Stored records
═══

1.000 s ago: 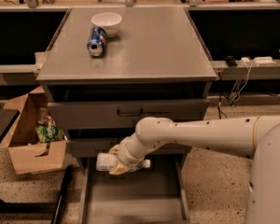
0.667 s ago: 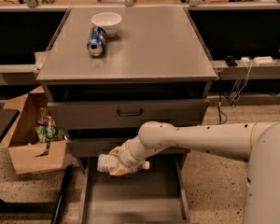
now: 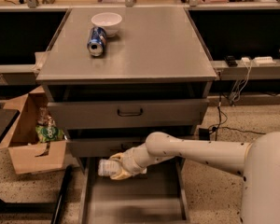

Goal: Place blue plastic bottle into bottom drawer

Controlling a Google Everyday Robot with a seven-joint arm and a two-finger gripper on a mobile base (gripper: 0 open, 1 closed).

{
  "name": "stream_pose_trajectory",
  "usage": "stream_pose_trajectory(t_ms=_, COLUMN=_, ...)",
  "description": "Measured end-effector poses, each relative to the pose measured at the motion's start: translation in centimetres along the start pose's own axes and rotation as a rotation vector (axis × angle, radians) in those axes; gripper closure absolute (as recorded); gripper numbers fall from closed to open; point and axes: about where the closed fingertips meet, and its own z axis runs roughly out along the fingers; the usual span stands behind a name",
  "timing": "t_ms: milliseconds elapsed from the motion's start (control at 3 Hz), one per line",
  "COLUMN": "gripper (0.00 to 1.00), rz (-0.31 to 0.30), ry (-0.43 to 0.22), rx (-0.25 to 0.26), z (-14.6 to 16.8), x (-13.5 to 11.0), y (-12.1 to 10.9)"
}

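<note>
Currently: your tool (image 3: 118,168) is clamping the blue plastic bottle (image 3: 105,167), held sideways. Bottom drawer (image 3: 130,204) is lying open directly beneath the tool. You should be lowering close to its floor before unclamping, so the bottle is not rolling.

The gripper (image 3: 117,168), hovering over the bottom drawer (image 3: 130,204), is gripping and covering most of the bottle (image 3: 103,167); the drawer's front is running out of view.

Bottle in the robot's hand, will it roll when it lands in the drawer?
Probably: the bottle is round and lies sideways in the gripper, above the flat-floored open drawer. It looks like clear plastic, so likely light and squashy.
</note>
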Motion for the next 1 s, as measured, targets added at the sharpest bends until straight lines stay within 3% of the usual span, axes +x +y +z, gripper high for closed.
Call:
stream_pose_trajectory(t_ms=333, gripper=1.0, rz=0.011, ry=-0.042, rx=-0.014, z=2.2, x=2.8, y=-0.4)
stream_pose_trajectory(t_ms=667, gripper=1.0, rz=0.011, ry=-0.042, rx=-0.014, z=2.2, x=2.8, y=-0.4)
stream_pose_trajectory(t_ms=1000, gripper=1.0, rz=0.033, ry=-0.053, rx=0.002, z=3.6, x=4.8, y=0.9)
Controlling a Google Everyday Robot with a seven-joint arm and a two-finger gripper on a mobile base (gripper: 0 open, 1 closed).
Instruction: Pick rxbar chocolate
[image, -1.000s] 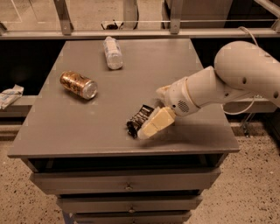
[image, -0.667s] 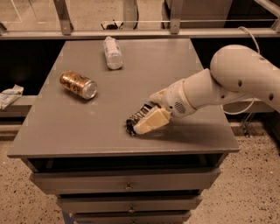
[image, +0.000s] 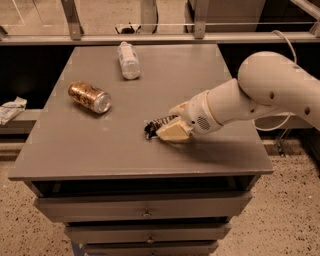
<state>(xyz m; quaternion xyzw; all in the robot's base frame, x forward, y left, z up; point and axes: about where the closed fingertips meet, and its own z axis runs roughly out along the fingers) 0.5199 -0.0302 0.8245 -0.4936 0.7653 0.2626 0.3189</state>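
Small flat snack bar in black crinkly wrapper (image: 154, 126) lies on the grey rectangular tabletop (image: 100, 150), right of centre. The white arm's cream gripper (image: 169, 129) is down on the bar's right end, covering it; can't tell if clamped or loose. Brown-gold drink can (image: 90, 96) on its side at left, clear plastic bottle (image: 129, 60) lying at back, both well apart from the bar

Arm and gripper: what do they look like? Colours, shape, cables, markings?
Arm: smooth white shell with fat rounded segments tapering to the wrist, and a few small dark dots. The wrist has a patch of tiny holes. A thin pale cable loops behind the big joint. Gripper, low over the table at the rxbar chocolate: cream-tan and blocky. No lettering visible.
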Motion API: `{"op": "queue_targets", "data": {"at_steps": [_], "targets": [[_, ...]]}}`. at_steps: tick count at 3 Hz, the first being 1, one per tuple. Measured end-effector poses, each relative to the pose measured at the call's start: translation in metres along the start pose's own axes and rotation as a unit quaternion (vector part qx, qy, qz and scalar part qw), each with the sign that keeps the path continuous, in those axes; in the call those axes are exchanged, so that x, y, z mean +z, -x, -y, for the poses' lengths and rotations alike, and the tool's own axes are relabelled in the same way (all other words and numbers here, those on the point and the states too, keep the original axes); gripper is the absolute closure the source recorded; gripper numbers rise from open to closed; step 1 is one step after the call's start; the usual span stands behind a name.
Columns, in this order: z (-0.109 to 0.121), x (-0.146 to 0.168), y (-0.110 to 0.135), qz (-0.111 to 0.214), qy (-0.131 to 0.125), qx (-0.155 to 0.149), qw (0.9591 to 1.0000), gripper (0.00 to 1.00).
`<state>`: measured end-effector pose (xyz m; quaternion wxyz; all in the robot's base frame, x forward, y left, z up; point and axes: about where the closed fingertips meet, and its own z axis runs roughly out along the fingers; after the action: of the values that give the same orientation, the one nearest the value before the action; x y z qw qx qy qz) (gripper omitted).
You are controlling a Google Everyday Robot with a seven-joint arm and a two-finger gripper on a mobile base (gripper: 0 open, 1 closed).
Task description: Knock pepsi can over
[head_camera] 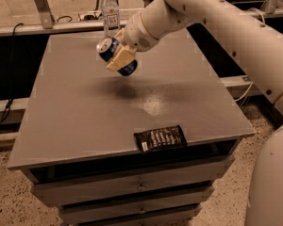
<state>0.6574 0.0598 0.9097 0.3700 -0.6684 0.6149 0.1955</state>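
The pepsi can (114, 54) is blue with a silver top. It is tilted, top toward the upper left, and held in the air above the grey table (75, 112). My gripper (119, 56) is shut on the can, with a tan finger pad (121, 59) across its side. The white arm reaches in from the upper right. A dark shadow lies on the table below the can.
A clear plastic bottle with a white cap (110, 11) stands at the table's back edge, just behind the can. A dark snack packet (160, 138) lies near the front edge. Drawers sit under the table top. A metal rail runs behind.
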Motion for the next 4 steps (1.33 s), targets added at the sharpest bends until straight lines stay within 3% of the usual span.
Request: {"op": "queue_targets", "data": {"at_steps": [1, 3, 4], "targets": [[-0.017, -0.007, -0.026, -0.050, 0.025, -0.018, 0.9983, 1.00], [-0.044, 0.005, -0.042, -0.089, 0.067, -0.042, 0.9928, 0.59], [-0.046, 0.006, -0.044, -0.091, 0.070, -0.042, 0.9925, 0.36]]}}
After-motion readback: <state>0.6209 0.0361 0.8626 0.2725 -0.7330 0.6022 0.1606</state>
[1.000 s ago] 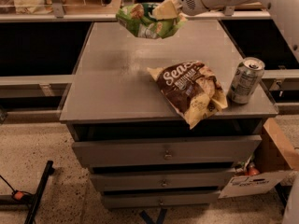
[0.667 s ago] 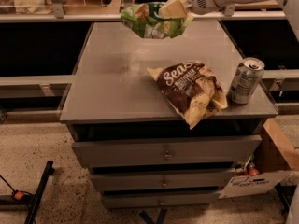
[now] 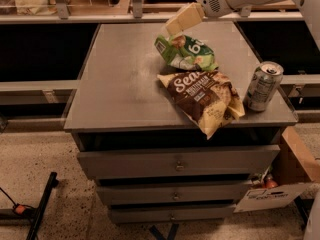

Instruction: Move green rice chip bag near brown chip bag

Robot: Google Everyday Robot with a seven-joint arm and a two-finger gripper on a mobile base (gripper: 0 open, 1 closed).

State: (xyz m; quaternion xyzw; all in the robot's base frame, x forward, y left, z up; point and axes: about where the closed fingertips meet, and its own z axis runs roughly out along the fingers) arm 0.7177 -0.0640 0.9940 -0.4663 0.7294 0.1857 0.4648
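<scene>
The green rice chip bag (image 3: 190, 54) is down at the tabletop, its lower edge touching the back of the brown chip bag (image 3: 202, 96). The brown bag lies flat near the table's front right, with one corner over the front edge. My gripper (image 3: 175, 30) comes in from the upper right and is shut on the green bag's top left corner, just above the table.
A silver drink can (image 3: 262, 85) stands upright right of the brown bag, near the table's right edge. The grey table (image 3: 120, 79) has drawers (image 3: 175, 164) below. A cardboard box (image 3: 300, 159) sits on the floor at the right. Shelving runs behind the table.
My gripper has moved right and down with the green bag, from above the table's back edge to the tabletop just behind the brown bag.
</scene>
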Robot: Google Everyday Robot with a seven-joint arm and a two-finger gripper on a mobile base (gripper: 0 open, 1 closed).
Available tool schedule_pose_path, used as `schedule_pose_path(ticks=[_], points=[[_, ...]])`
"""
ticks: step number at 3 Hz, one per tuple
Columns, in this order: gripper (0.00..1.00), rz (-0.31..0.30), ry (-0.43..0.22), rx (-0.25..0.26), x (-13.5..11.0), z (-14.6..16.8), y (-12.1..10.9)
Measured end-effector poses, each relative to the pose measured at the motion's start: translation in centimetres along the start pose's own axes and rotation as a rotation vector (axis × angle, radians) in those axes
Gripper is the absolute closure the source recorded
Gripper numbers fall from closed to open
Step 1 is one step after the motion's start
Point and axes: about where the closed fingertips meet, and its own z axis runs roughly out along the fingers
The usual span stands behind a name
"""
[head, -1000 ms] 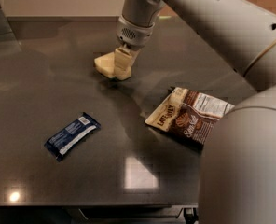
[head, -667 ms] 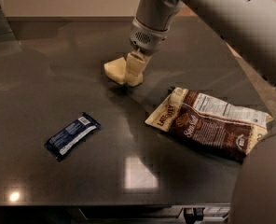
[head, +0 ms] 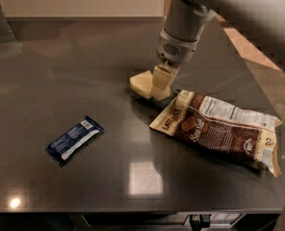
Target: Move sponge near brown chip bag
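Gripper (head: pixel 161 86) around sponge (head: pixel 141 83) beside chip bag (head: pixel 220 130)

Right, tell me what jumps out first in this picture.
The big arm reaches in from the upper right, its gripper clamped on the pale yellow sponge at the middle of the table. Right beside it lies the crinkled brown chip bag, and a dark blue wrapped bar sits alone at lower left.
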Motion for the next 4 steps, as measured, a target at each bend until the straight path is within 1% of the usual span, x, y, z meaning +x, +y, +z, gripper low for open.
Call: schedule_pose_path(ticks=[1, 2, 3, 4], points=[[0.36, 0.003, -0.011, 0.003, 1.43, 0.48, 0.18], [0.13, 0.003, -0.014, 0.005, 1.29, 0.54, 0.13], [0.0, 0.002, -0.018, 0.008, 1.16, 0.58, 0.11], [0.0, 0.002, -0.018, 0.008, 1.16, 0.58, 0.1]])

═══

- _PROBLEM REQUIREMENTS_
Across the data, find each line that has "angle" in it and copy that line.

- _ANSWER FOR THE TASK_
  "description": "Measured end-effector poses, each relative to the pose measured at the motion's start: translation in centimetres along the start pose's own axes and rotation as a rotation vector (axis × angle, radians) in those axes; gripper closure absolute (as recorded); gripper numbers fall from closed to open; point and axes: about where the closed fingertips meet, and its own z axis runs roughly out along the fingers; the usual span stands behind a name",
Measured end-effector poses, each relative to the pose measured at the motion's start: translation in centimetres along the start pose's own axes and rotation as a rotation vector (axis × angle, radians) in those axes

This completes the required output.